As Indian derivatives markets grow more sophisticated, greater investor awareness will become essential. NSE has programmes to inform and educate brokers, dealers, traders, and market personnel. In addition, institutions will need to devote more resources to develop the business processes and technology necessary for derivatives trading.




1.      Chitale, Rajendra P., 2003, Use of Derivatives by India’s Institutional Investors: Issues and Impediments, in Susan Thomas (ed.), Derivatives Markets in India, Tata McGraw-Hill Publishing Company Limited, New Delhi, India.

2.      FitchRatings, 2004, Fixed Income Derivatives---A Survey of the Indian Market, www.fitchratings.com

3.      Gambhir, Neeraj and Manoj Goel, 2003, Foreign Exchange Derivatives Market in India---Status and Prospects, Susan Thomas (ed.), Derivatives Markets in India, Tata McGraw-Hill Publishing Company Limited, New Delhi, India

4.      Gorham, Michael, Thomas, Susan and Ajay Shah, 2005, India: The Crouching Tiger, Futures Industry.

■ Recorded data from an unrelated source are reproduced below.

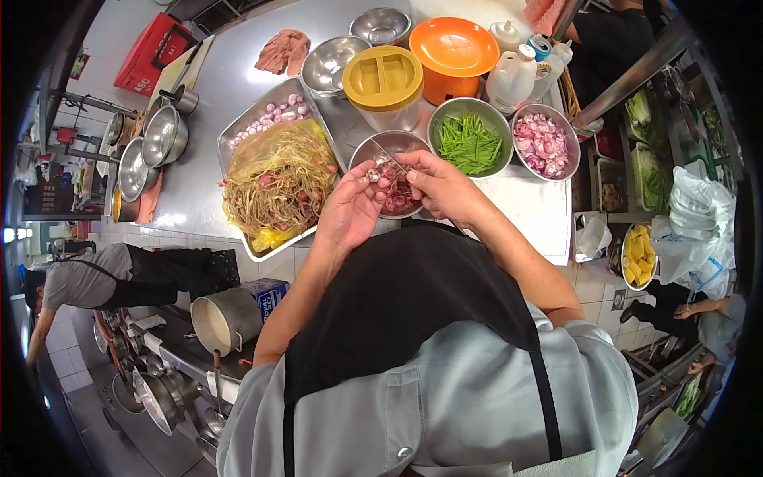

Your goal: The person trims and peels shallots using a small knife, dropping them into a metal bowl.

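Right of the right hand, cut green stalks are held in a steel bowl. Ahead of both hands, an orange container is flanked by a yellow-lidded tub and a white bottle. Well ahead and left of the left hand, a red box is seen.

Bright, fairly even indoor light. Soft glare on steel surface; glints inside metal bowl. White glow from lights at far left. Black apron swallows shading. Left hand, right hand sharp. Strong fisheye bending, black corners; outer edges seem soft.
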Demonstrator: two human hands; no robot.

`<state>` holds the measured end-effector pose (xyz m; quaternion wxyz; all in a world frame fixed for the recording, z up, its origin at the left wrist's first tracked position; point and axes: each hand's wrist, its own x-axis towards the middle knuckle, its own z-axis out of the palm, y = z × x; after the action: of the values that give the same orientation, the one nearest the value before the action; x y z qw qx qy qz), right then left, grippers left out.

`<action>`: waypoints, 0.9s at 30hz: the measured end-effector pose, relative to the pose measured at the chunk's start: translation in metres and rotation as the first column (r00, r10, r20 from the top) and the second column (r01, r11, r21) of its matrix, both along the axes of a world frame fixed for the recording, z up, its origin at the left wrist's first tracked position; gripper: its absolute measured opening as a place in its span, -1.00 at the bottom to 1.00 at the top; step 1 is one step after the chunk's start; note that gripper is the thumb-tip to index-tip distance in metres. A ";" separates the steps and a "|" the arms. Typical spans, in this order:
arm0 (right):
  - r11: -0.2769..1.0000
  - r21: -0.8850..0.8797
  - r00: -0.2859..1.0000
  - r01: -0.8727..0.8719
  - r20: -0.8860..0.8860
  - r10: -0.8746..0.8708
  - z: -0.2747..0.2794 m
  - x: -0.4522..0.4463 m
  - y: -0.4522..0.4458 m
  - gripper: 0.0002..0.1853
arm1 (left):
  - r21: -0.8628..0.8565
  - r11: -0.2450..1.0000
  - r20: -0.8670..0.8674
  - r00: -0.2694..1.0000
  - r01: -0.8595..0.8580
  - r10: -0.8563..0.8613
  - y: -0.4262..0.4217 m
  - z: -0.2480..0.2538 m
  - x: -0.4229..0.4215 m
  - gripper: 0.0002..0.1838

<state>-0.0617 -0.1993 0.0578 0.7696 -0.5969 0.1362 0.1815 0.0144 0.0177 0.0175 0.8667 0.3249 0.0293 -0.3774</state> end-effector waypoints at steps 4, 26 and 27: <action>0.999 -0.038 1.000 0.006 0.012 -0.006 0.003 0.000 -0.003 -0.57 | 0.002 0.999 0.051 0.998 -0.045 0.044 -0.001 -0.005 0.000 -0.68; 0.997 0.054 0.998 -0.046 -0.035 0.048 0.009 -0.003 -0.001 -0.54 | 0.032 0.998 0.039 0.998 -0.047 0.046 -0.003 0.003 0.000 -0.71; 0.999 0.023 0.999 -0.046 -0.023 0.046 0.008 -0.003 -0.002 -0.54 | 0.027 0.999 0.050 0.998 -0.047 0.045 -0.005 0.002 0.002 -0.71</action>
<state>-0.0646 -0.2013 0.0656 0.7704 -0.5888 0.1294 0.2076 0.0159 0.0129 0.0197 0.8710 0.3455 0.0205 -0.3486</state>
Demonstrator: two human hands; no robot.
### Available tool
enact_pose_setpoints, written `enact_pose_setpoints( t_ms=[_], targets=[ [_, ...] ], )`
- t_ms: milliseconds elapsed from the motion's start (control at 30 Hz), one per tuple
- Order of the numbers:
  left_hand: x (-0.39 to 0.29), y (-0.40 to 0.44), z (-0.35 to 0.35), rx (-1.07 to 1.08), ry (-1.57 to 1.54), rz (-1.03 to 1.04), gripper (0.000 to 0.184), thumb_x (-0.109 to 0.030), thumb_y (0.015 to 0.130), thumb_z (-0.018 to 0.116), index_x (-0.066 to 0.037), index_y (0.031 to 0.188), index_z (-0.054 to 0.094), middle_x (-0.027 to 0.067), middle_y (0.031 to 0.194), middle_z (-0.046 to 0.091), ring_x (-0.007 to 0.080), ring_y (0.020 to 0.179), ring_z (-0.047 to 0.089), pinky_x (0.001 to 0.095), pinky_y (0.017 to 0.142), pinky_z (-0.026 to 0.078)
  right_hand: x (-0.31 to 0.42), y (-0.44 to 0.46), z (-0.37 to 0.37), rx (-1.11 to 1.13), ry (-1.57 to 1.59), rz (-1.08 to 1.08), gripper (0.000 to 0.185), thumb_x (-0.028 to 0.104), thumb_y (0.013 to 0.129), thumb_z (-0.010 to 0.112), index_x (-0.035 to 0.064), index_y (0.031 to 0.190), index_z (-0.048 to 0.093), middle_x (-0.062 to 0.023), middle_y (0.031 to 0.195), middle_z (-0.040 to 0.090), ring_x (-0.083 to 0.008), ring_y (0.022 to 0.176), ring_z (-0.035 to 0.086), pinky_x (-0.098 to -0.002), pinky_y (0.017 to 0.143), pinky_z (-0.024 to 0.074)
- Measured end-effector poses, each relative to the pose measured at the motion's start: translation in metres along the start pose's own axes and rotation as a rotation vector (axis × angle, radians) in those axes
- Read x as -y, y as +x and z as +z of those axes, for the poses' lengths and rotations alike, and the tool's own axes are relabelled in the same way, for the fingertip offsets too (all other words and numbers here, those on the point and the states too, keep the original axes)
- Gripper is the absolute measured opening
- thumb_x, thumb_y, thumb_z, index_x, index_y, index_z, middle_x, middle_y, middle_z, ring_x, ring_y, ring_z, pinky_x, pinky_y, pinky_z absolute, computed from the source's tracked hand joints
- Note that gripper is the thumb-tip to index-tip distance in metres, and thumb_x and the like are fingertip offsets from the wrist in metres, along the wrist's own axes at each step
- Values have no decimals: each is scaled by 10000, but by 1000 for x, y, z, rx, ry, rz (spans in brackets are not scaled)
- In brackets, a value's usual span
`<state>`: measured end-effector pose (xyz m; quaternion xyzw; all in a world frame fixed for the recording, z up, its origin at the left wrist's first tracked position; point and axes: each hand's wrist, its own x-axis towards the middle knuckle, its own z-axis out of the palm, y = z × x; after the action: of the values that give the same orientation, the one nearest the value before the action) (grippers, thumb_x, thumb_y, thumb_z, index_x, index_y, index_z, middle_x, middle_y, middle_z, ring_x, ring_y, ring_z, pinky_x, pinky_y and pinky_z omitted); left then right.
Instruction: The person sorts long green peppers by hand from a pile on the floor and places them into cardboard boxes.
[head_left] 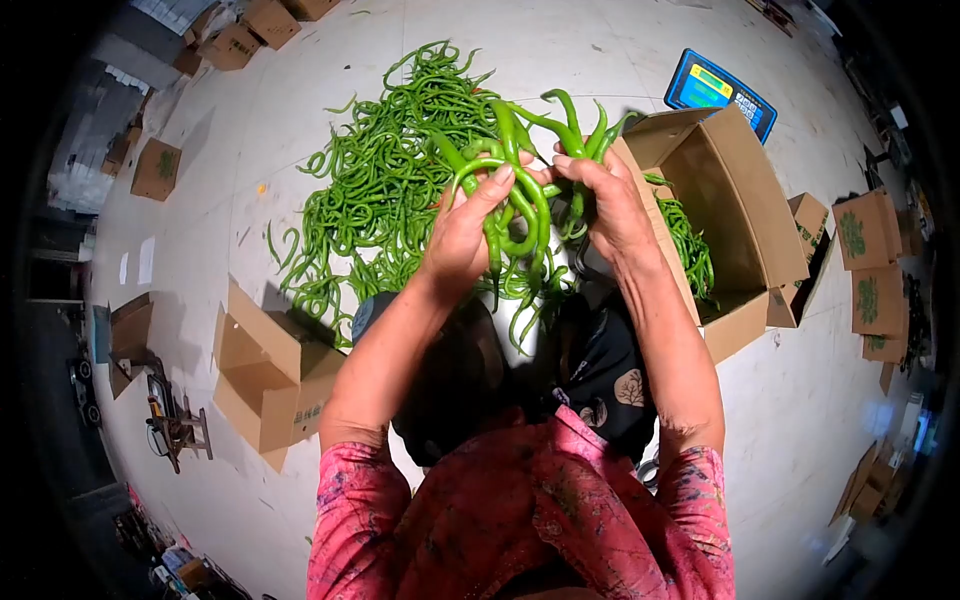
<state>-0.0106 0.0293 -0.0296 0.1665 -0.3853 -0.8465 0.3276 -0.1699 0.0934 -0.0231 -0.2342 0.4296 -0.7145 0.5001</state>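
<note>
My left hand [468,225] is closed around several long green peppers [518,215], with the thumb on top of them. Close beside it, my right hand [608,200] grips another few green peppers [568,130] between thumb and fingers. Their curved ends stick out above and below both hands. Beneath and to the left spreads a large pile of green peppers [375,180] on the pale floor. An open cardboard box [745,185] stands just right of my right hand, with green peppers [688,245] inside it.
A blue-framed scale display [720,92] is behind the right box. Another open cardboard box [270,365] stands at the left, near a small wooden stool [180,425]. More cartons are at the right [868,230] and upper left [230,47].
</note>
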Motion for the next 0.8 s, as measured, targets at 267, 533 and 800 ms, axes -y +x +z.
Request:
enact_pose_setpoints(
  t_ms=[267,533,800],
  targets=[
    [0,5,-5,-3,6,60,360,-210,999,522,11,1284,518,114,1107,645,185,998,630,319,884,510,1,-4,1,13,-38,8,290,75,820,642,-25,1068,530,-98,947,621,-182,889,630,-302,861,489],
    [-1,2,-9,-38,361,5,279,-232,967,588,-56,1182,606,10,1048,652,86,869,578,244,724,461,4,-13,12,235,-89,146,443,55,805,730,-9,1210,564,-83,1091,644,-157,974,624,-321,907,496],
    [-8,3,-6,30,304,-49,353,-218,966,576,-6,1246,549,27,1058,627,81,875,544,227,688,419,4,-1,-12,141,200,49,370,8,789,668,-15,1147,579,-85,1016,674,-155,886,652,-288,844,523]
  ],
)
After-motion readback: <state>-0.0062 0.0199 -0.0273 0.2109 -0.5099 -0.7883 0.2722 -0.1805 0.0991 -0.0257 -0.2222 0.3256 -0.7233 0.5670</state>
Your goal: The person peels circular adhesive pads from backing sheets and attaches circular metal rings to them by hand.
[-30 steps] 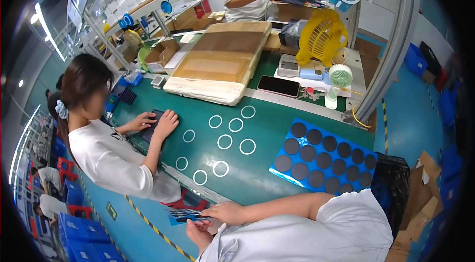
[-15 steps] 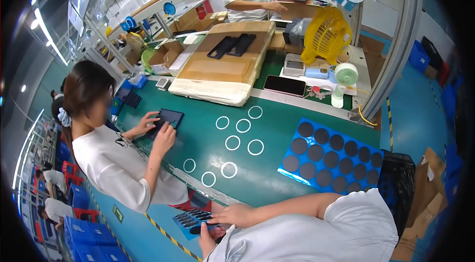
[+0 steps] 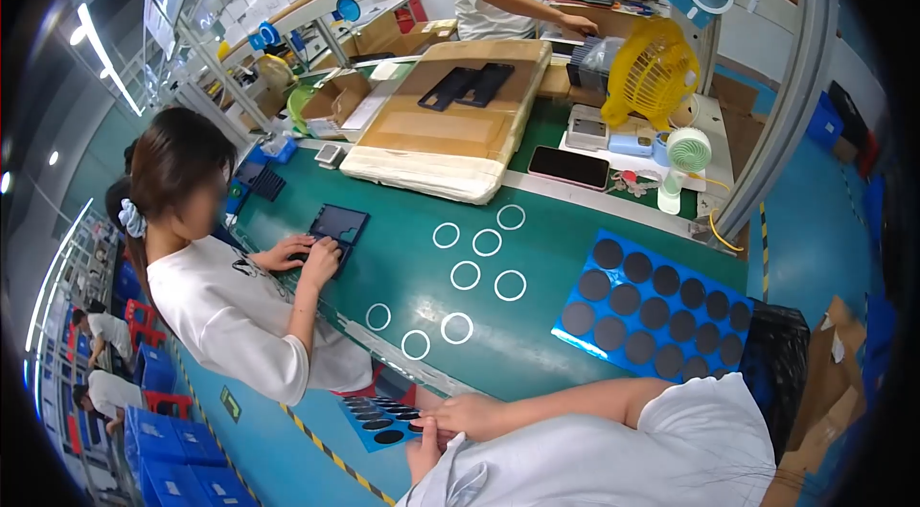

5.      Lee, Rupert, 2004, Seeing Double, FOW.

6.      ISMR, Indian Securities Market: A Review, 2004, National Stock Exchange of India Limited, Mumbai, India

7.      Jogani, Ashok and Kshama Fernandes, 2003, Arbitrage in India: Past, Present and Future, in Susan Thomas (ed.), Derivatives Markets in India, Tata McGraw-Hill Publishing Company Limited, New Delhi, India

8.      Nair, C. G. K., 2004, Commodity Futures Markets in India: Ready for “Take Off”? National Stock Exchange of India Limited, Mumbai, India.